豚肉の卸売価格は、この時期としては異例の水準まで上昇している。主因は、11月3日時点でベリー価格(プライマル100ポンド当たり)が176ドルまで上昇していることだ。これに伴い、カットアウト価格も104ドルと、前年比で19%・16.7ドル高い。
2013年にベリーの価格報告が義務化されて以来、11月にベリーの価格が7月や8月を上回ったのは初めてだ。グラフが示すように、例年、ベリーの価格は秋季には安定する。季節的な要因(寒気や新学期の開始など)により、外食需要が冷え込むとともに、豚肉の供給が年間のピークに迫るからだ。

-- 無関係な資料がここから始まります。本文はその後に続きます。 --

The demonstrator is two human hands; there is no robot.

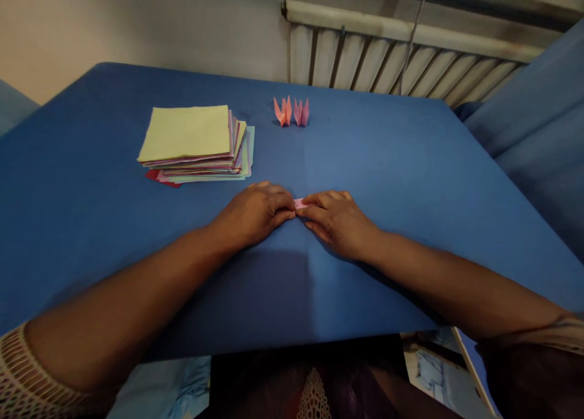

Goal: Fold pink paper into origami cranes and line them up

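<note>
Both of my hands rest on the blue table (pixel 91 182), knuckles up, meeting at a small folded pink paper (pixel 300 204). My left hand (pixel 255 213) presses its curled fingertips on the paper's left end. My right hand (pixel 337 221) pinches the right end with fingers closed. Most of the paper is hidden under the fingers. A stack of coloured paper sheets (pixel 196 142), yellow on top, lies at the far left. Two finished folded paper figures stand beyond my hands, an orange one (pixel 283 111) and a pink one (pixel 301 112).
A ribbed radiator (pixel 401 66) runs along the wall behind the table. Blue cushioned seating (pixel 538 133) stands at the right. The table's near edge lies just above my lap.
</note>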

ベリー価格が10月に年間平均を大きく上回った年(2015年・2020年など)もあるが、いずれの年も前年の春・夏季の価格が低かった。昨年の春から初夏にかけては、カリフォルニア州の規制関連で需要の不確実性が強まり、ベリーの価格は低迷した。
今年は、2022年からの高値で小売や外食需要が鈍ったことにより、ベリーの価格は1年の大半で安定的に推移。特に夏季の価格が長期的な季節トレンドを下回っていたことで、バイヤーは手当を楽観していた。
秋季には十分な供給と価格下落が予想されていたため、多くのバイヤーは在庫を消化したが、これにより8月から9月にかけての在庫が急速に枯渇し、11月に年間最高値が出現する要因となった。

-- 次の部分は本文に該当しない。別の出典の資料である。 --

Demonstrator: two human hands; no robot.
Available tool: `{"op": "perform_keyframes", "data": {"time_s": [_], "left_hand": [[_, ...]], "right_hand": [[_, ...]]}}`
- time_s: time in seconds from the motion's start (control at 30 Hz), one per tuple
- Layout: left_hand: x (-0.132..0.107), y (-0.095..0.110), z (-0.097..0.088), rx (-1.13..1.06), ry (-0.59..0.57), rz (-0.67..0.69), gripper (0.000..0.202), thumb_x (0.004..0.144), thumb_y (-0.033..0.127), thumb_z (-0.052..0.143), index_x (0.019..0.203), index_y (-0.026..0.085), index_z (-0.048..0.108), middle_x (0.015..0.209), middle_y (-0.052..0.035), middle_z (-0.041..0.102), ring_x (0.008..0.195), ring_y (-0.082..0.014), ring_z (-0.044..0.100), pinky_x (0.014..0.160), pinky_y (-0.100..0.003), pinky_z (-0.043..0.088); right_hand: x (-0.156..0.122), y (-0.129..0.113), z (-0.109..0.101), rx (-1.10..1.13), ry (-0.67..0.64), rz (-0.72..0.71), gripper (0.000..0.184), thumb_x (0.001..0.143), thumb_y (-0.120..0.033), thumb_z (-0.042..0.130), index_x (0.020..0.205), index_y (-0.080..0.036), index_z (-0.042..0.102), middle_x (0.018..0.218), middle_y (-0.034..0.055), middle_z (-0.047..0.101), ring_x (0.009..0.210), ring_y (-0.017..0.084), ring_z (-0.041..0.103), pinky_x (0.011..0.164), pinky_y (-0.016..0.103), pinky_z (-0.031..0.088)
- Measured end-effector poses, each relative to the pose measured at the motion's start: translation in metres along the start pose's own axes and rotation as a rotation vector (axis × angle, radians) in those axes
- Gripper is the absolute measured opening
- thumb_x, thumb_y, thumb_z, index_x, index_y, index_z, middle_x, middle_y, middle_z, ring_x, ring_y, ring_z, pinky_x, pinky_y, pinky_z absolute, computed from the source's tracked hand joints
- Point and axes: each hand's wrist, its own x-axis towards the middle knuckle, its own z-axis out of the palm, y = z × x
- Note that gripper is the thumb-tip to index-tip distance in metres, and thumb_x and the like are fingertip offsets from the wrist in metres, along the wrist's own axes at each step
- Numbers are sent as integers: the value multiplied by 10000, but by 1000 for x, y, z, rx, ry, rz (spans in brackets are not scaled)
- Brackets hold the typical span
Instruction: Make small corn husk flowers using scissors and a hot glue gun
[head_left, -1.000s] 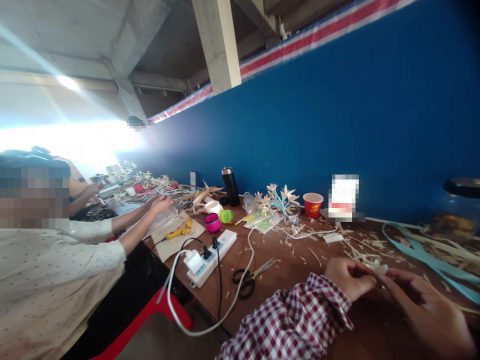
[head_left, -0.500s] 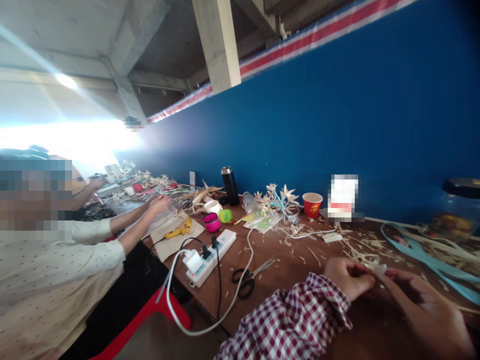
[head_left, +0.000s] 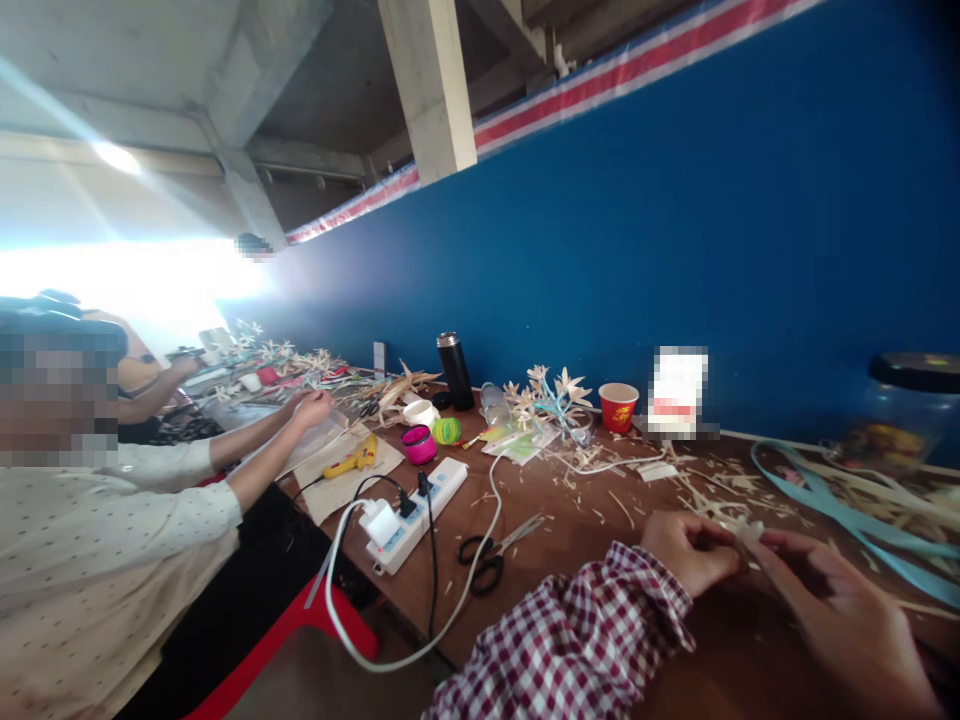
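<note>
At the lower right, my left hand [head_left: 691, 552], in a checked sleeve, pinches a small pale petal-like piece [head_left: 745, 532] between thumb and fingers. From the other side my right hand [head_left: 840, 605] grips the same piece, its thumb and fingertips meeting my left fingertips. The piece is partly hidden by the fingers, and its exact kind cannot be made out. Thin pale shavings [head_left: 720, 490] lie on the brown table [head_left: 585, 545] just beyond my hands. Scissors [head_left: 499, 553] with black handles rest on the table left of my sleeve, with the blades apart.
A white power strip [head_left: 420, 515] with cables lies left. Behind stand a black flask [head_left: 454, 372], pale flowers on blue stems [head_left: 551, 400], a red paper cup [head_left: 619, 408] and a jar [head_left: 896, 425]. Blue ribbon [head_left: 847, 515] lies right. A co-worker [head_left: 112, 550] sits left near a yellow glue gun [head_left: 352, 459].
The whole view has shifted slightly, so things appear a little further left. Both my hands keep their hold on the pale piece, with little change in the fingers.
</note>
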Motion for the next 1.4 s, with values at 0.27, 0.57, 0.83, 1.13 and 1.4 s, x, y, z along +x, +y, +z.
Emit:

しかし、過去15年のうち14年間は、11月と12月の価格が年平均を下回っていることから推測すると、現在のベリー価格がいつまで持続できるか疑問もある。最近の価格上昇はベリーのみに集中しており、カットアウト全体では下振れリスクの懸念が強い。
現在の先物相場は、12月のベリー価格を135ドル前後と予想している。現状の価格をかなり下回るが、季節的な観点で見れば依然として高い水準だ。